Plac Akademicki we Lwowie. Budynek, na parterze którego mieściła się kawiarnia “Szkocka”. Fot. Mykoła Swarnyk/Wikipedia/CC BY-SA 3.0
Na przełomie XIX i XX wieku kawiarnie były swego rodzaju węzłami idei. Tam rodziły się pomysły, tam artyści i naukowcy częstokroć czerpali inspiracje dla swojej twórczości i badań. Przykładem, popularne „Gerbois” i „Nouvelles Athènes” na paryskim Montmartrze. Z kolei przykładem polskim może być lwowska kawiarnia „Szkocka”, w której narodziła się lwowska szkoła matematyczna, a więc grupa badaczy, którzy w okresie międzywojennym przekształcili prowincjonalne miasto w globalne centrum naukowe.

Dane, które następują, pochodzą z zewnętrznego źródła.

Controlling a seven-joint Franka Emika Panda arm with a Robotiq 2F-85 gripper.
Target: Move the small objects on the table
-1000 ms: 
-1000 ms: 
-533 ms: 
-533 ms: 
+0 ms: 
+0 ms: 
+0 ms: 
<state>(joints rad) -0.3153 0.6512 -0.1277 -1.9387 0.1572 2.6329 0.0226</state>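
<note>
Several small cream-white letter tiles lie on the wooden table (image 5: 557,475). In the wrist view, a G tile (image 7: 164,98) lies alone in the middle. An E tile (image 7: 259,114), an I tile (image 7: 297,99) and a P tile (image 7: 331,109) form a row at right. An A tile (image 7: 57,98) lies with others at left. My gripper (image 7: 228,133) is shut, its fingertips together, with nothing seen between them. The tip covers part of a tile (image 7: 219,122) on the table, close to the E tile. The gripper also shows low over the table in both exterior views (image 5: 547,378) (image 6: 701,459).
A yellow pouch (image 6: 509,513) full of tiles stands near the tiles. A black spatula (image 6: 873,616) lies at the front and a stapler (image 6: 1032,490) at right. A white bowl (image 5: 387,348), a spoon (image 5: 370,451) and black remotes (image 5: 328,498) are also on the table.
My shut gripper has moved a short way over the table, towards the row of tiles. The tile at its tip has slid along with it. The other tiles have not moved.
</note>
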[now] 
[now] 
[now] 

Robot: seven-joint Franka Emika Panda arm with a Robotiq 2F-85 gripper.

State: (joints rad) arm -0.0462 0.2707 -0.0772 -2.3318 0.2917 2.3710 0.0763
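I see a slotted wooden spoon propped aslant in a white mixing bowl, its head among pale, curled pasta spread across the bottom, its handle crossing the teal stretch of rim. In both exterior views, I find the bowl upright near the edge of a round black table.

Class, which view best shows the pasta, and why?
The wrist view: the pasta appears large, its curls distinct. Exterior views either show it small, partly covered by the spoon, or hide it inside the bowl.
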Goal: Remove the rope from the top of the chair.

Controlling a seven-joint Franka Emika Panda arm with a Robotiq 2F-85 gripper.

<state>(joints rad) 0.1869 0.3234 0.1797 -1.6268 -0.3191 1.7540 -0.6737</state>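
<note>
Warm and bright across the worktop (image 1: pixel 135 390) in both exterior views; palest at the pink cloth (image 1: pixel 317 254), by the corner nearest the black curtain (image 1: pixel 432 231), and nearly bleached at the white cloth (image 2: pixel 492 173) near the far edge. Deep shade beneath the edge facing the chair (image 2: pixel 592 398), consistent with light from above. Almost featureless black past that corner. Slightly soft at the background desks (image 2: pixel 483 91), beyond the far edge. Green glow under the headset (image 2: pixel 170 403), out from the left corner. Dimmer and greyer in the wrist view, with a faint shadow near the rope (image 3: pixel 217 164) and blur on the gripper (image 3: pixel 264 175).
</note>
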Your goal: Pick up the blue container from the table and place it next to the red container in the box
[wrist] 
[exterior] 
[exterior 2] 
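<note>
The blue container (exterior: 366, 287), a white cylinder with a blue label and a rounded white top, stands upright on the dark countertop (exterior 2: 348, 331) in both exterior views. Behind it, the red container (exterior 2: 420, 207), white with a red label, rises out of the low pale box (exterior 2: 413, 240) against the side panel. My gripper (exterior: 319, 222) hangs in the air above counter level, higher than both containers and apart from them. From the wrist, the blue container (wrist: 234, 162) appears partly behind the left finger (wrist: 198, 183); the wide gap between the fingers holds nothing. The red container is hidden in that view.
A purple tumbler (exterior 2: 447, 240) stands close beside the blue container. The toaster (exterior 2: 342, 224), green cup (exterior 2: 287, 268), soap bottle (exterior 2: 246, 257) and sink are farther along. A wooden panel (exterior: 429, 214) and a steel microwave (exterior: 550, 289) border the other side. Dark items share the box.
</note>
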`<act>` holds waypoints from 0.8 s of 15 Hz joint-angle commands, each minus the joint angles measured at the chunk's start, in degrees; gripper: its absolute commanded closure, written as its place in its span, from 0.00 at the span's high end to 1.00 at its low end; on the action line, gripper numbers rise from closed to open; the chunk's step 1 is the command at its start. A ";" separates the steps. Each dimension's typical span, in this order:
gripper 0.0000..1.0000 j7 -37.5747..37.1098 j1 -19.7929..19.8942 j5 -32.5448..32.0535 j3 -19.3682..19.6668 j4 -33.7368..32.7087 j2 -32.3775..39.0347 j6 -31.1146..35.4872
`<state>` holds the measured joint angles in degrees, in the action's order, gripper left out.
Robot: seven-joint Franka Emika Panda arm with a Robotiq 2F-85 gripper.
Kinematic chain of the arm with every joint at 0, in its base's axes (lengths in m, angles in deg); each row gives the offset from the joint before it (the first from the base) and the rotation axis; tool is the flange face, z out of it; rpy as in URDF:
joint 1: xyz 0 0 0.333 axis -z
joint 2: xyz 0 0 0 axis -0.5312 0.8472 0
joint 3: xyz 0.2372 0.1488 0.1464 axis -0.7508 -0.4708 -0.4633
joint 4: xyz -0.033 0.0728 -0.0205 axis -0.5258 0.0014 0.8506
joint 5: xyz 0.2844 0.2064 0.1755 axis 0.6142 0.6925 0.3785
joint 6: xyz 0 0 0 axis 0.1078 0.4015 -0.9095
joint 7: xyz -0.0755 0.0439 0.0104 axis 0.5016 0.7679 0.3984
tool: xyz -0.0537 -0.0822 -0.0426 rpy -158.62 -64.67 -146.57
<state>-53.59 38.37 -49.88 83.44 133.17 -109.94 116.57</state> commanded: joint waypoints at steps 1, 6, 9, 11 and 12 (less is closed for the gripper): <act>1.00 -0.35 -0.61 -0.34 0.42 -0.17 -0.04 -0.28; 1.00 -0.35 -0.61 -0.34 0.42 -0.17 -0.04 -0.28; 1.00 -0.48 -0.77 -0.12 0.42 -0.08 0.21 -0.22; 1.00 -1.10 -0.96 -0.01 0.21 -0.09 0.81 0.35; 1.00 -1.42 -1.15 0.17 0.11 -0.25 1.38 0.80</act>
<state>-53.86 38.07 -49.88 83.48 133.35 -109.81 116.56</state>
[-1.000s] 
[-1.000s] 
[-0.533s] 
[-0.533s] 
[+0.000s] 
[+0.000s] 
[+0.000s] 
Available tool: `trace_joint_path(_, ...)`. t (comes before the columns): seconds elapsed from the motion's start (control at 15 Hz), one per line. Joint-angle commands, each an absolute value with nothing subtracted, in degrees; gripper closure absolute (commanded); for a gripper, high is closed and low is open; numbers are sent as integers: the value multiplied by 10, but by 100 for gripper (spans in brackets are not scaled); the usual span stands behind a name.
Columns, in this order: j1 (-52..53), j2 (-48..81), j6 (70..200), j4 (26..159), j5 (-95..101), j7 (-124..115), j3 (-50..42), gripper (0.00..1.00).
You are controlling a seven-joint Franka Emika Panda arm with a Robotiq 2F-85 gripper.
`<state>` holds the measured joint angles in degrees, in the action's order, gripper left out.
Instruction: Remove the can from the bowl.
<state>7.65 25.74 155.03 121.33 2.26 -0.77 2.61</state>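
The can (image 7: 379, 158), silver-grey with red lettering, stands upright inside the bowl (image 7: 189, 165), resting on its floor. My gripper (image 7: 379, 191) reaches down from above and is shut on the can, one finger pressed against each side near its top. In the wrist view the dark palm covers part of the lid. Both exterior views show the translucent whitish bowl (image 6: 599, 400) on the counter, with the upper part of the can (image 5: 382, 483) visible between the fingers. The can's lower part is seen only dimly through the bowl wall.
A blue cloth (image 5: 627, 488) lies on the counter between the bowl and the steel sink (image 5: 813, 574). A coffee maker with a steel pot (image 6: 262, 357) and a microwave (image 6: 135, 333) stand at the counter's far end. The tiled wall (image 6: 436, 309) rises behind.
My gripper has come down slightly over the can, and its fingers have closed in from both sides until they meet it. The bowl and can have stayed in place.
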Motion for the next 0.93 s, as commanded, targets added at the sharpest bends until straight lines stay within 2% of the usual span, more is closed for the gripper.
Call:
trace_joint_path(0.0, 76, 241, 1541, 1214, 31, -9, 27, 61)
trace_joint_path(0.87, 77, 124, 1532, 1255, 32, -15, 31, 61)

Stanisław Makowiecki, student Politechniki Lwowskiej, tak relacjonował swoją wizytę w „Szkockiej”:
– O, proszę – uprzejmy gospodarz odsłonił przed nami stolik przykryty obrusem. […] Od razu poznałem, że to nie była arytmetyka handlowa. To były jakieś skomplikowane operacje… widziałem greckie symbole, pierwiastki, różniczki… przypominała mi się teoria Einsteina. – To wyższa matematyka! – zawołałem.
– Kto to pisze?
– To profesorowie z uniwersytetu! Przychodzi ich tu kilku, ale zwłaszcza jeden, taki szczupły, wysoki. Czasem siedzi bez ruchu, popija małą czarną i patrzy w dal. To znów coś nim wstrząśnie i rzuca się pisać. Pisze ołówkiem, co do tego nie mogę się skarżyć. […] choć ołówkiem, smaruje gęsto, zaczernia cały stół, jeszcze patrzy, gdzie wolne miejsca, aby je zasmarować.
– Ale co to takiego?
– Kto to wie?! Ot, łamigłówki. Ale był tu raz profesor Łomnicki, to poważny człowiek. Powiedział, że gdy coś takiego się zdarzy, mamy stolik odstawić i trzymać do następnego dnia. […] gdy rano przychodzą kobiety, aby salę oczyścić, mają zapowiedziane, że stolika przykrytego obrusem nie wolno myć. Około jedenastej przychodzą studenci i odpisują cyfry z marmuru.
Kawiarnia „Szkocka” położona była przy pl. Akademickim (ob. Hruszewskiego), w pobliżu gmachu Starego Uniwersytetu, gdzie znajdował się Wydział Matematyczno-Przyrodniczy. Gromadzili się niej wybitni uczeni, badacze i wykładowcy w miejscowym Uniwersytecie oraz Politechnice i Akademii Handlu Zagranicznego. Wymieńmy tę plejadę: wspomniani przez Makowieckiego: „młody i szczupły” to Stefan Banach i prof. Antoni Łomnicki, Stanisław Ulam (uczeń Banacha), Hugo Steinhaus, Herman Auerbach, Kazimierz Kuratowski, Stanisław Mazur, Stanisław Ruziewicz, Włodzimierz Stożek, Władysław Orlicz, Stefan Kaczmarz, Józef Schreier, Władysław Nikliborc, Stanisław Saks, Juliusz Schauder, Władysław Hetper, Jan Herzberg, Marceli Stark, Marek Kac, Karol Borsuk, Bronisław Knaster, Alfred Tarski i Wacław Sierpiński. Gośćmi byli też wybitni naukowcy z Francji, Niemiec, USA, a nawet ze Związku Sowieckiego.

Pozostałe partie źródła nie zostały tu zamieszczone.